When Una called from Johannesburg International Airport, the rain was crashing down so loudly I could hardly hear her.
Her plane arrived half-an-hour early and she found a big Sotho airport official in a blue uniform and asked where she could get a decent cup of coffe and a light breakfast.
‘I don’t know Cape Town very well, you see,’ she said to him, flustered.
‘Yo mama,’ he said and roared with laughter. ‘This is not Cape Town any longer, this is Egoli (the city of gold) and you must hit the Spur restaurant running. Fried eggs and tomatoes and a good steak!’
Johannesburg, Egoli, the city of gold. For years I would look out of plane windows and see the yellow mine dumps rising up all around the skyscrapers, looking down on the wealthiest city in white South Africa, built on the blood and sweat of exploited miners and those elusive seams of gold running underground to the deepest shafts in the world. Every now and again there are sudden sinkages and streets, bungalows, suburbs fall down into seemingly bottomless pits. The miners die in the rockfalls and mistimed blasts and still the search for gold goes on, deeper and deeper, even though the seams and ribbed veins of gold are mined out for the most part.
Enjoy the city! Lap it all up, I say to Una and she hesitates. The last time she went up to Johannesburg was 40 years ago during her nursing training and she stayed in a racially segregated nurses’ residence with other young white Afrikaner meisies and cried each night to come home to her mother in the Cape.
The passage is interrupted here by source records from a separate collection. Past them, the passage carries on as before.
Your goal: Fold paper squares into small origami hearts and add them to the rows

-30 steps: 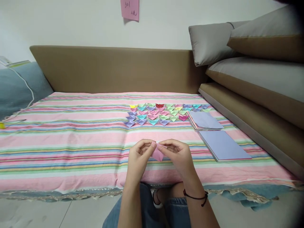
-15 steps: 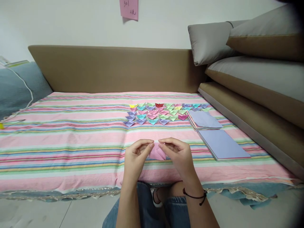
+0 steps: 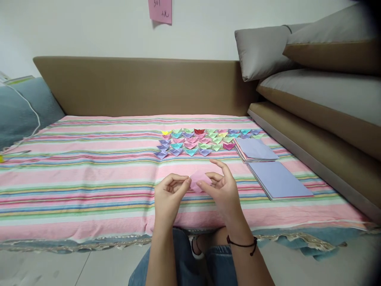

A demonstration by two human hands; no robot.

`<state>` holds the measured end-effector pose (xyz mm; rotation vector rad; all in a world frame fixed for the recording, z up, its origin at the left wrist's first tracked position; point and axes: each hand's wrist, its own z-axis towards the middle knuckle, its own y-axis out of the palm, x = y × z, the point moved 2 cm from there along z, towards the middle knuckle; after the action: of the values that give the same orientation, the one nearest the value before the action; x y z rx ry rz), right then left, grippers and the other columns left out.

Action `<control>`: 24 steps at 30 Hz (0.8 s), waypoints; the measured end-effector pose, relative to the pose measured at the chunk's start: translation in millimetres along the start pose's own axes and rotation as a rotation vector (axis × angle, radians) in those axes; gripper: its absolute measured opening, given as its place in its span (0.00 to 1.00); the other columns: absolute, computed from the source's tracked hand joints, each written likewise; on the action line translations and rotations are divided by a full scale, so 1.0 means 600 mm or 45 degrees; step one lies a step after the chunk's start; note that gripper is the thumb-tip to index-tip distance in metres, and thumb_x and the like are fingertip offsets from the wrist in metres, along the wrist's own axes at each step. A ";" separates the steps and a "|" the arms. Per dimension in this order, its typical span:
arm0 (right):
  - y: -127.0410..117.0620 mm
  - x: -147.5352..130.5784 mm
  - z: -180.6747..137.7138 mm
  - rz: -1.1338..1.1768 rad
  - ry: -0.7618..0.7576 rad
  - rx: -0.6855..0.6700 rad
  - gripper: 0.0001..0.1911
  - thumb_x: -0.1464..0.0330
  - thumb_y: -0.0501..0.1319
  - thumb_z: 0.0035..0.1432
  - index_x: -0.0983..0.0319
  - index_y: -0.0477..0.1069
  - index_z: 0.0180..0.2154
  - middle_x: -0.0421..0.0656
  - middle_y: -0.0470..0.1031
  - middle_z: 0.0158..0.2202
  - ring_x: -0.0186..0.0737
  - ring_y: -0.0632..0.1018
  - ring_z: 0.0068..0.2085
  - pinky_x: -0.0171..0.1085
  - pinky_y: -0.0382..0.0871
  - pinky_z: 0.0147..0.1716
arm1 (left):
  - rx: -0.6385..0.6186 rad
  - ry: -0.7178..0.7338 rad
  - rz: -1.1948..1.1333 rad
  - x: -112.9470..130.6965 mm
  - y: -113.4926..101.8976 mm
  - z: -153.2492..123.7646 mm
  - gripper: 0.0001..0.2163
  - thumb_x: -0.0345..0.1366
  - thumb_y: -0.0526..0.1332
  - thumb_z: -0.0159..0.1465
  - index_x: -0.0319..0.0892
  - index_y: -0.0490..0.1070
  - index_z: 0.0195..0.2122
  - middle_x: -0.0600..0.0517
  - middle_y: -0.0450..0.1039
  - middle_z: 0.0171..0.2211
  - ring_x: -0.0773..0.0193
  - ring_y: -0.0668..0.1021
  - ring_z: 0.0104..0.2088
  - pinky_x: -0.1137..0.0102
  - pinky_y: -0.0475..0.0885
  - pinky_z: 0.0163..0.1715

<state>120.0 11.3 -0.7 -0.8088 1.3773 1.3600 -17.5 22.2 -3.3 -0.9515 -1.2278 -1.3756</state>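
A small folded pink paper (image 3: 199,179) is held up between my hands, above the front part of the striped cloth (image 3: 113,172). My left hand (image 3: 169,194) pinches its left corner between thumb and fingers. On the other side, my right hand (image 3: 222,188) grips it with the thumb on the near face and fingers behind; the index finger is lifted off. Beyond my hands, several folded paper boats (image 3: 190,145) in many colours stand in rows.
Two stacks of square paper, a farther stack (image 3: 257,149) and a nearer stack (image 3: 279,180), lie to the right. Grey-brown cushions (image 3: 321,95) are piled along the right side. A brown backboard (image 3: 139,87) closes off the back. Scissors (image 3: 16,153) lie at the far left.
The pink paper has turned and now shows a flatter, diamond-like face. My right index finger has lifted away from it, while my left hand keeps its pinch.
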 end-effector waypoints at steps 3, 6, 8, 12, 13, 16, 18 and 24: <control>-0.003 -0.002 0.001 0.052 -0.004 0.086 0.35 0.73 0.70 0.39 0.58 0.60 0.50 0.33 0.72 0.24 0.29 0.71 0.22 0.29 0.67 0.23 | -0.168 -0.059 -0.031 -0.001 0.005 0.001 0.09 0.32 0.67 0.51 0.38 0.68 0.30 0.56 0.72 0.23 0.72 0.75 0.25 0.77 0.70 0.27; -0.003 -0.004 0.001 0.046 0.007 0.067 0.34 0.73 0.69 0.39 0.58 0.60 0.49 0.32 0.71 0.21 0.28 0.71 0.21 0.28 0.66 0.23 | -0.267 -0.101 -0.053 -0.003 0.012 0.000 0.13 0.32 0.67 0.52 0.41 0.65 0.36 0.57 0.72 0.23 0.72 0.74 0.24 0.78 0.68 0.25; -0.004 -0.005 0.001 0.026 0.013 0.077 0.34 0.73 0.69 0.39 0.58 0.60 0.49 0.31 0.71 0.20 0.28 0.71 0.21 0.27 0.65 0.22 | -0.277 -0.111 -0.038 -0.003 0.013 -0.001 0.14 0.32 0.67 0.52 0.41 0.65 0.37 0.57 0.72 0.21 0.71 0.74 0.24 0.78 0.68 0.25; -0.009 -0.009 0.000 0.017 0.011 0.181 0.36 0.71 0.70 0.40 0.59 0.59 0.51 0.32 0.73 0.20 0.30 0.72 0.22 0.28 0.65 0.22 | -0.274 -0.182 -0.022 -0.001 0.010 -0.003 0.16 0.33 0.68 0.50 0.41 0.64 0.37 0.58 0.72 0.20 0.71 0.74 0.23 0.77 0.68 0.27; -0.010 -0.010 0.000 0.021 0.009 0.196 0.36 0.71 0.70 0.40 0.59 0.59 0.51 0.34 0.74 0.21 0.30 0.73 0.23 0.29 0.66 0.23 | -0.277 -0.203 -0.024 0.000 0.008 -0.003 0.16 0.33 0.69 0.50 0.41 0.64 0.37 0.58 0.72 0.20 0.71 0.74 0.23 0.77 0.68 0.27; -0.014 -0.010 0.000 0.038 -0.002 0.202 0.35 0.70 0.70 0.41 0.59 0.59 0.52 0.36 0.76 0.22 0.32 0.74 0.24 0.31 0.67 0.26 | -0.290 -0.230 -0.028 0.000 0.006 -0.002 0.17 0.32 0.69 0.49 0.41 0.64 0.36 0.58 0.72 0.19 0.72 0.73 0.22 0.77 0.67 0.27; -0.016 -0.008 0.000 0.033 -0.017 0.192 0.33 0.70 0.70 0.41 0.59 0.60 0.50 0.35 0.75 0.22 0.32 0.73 0.24 0.31 0.66 0.26 | -0.304 -0.237 -0.026 -0.002 0.005 -0.002 0.16 0.32 0.69 0.49 0.41 0.65 0.35 0.58 0.72 0.20 0.72 0.73 0.23 0.77 0.66 0.27; -0.020 0.001 0.003 -0.013 -0.050 0.170 0.19 0.69 0.69 0.43 0.61 0.67 0.38 0.34 0.70 0.22 0.30 0.70 0.24 0.30 0.63 0.25 | -0.354 -0.268 -0.005 -0.011 0.003 -0.002 0.15 0.33 0.68 0.50 0.40 0.65 0.37 0.55 0.73 0.22 0.70 0.74 0.25 0.76 0.66 0.28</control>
<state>131.7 11.2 -4.7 -0.6963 1.4153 1.2552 -14.5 22.3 -9.5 -1.3155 -1.2109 -1.5041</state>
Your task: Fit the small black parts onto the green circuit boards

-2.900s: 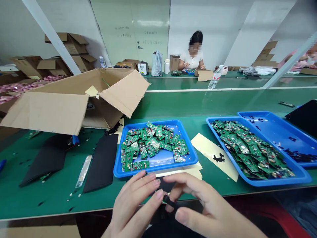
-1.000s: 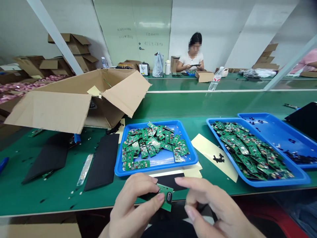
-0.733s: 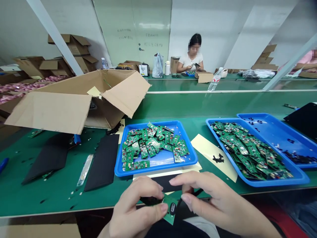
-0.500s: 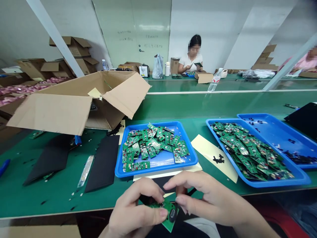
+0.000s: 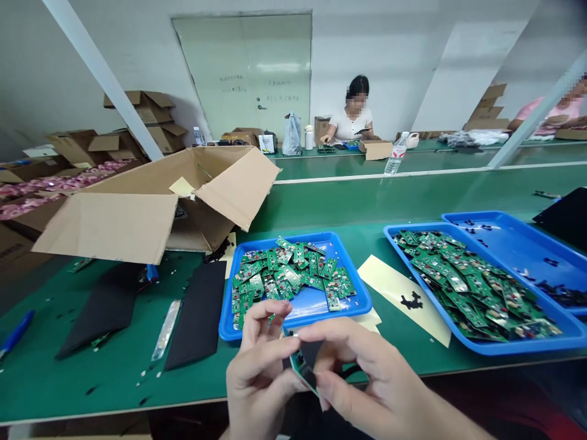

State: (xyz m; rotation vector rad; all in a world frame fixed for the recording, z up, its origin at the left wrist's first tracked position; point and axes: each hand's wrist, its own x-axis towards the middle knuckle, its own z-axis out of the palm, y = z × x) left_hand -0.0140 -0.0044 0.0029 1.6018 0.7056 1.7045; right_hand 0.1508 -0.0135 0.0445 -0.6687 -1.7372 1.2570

If only you were here, she says wistfully. I privately thank God I’m not there. She needs a break from me. Many of you, my blog readers, may feel the same way. That last post was seriously depressing. I hate to sound negative. I hate throwing curved balls at the desktop screen.
But sometimes just telling the truth changes something about that bitter truth, makes it somehow more palatable. And less of a secret. Thanks to all of you who emailed — I am fine, really.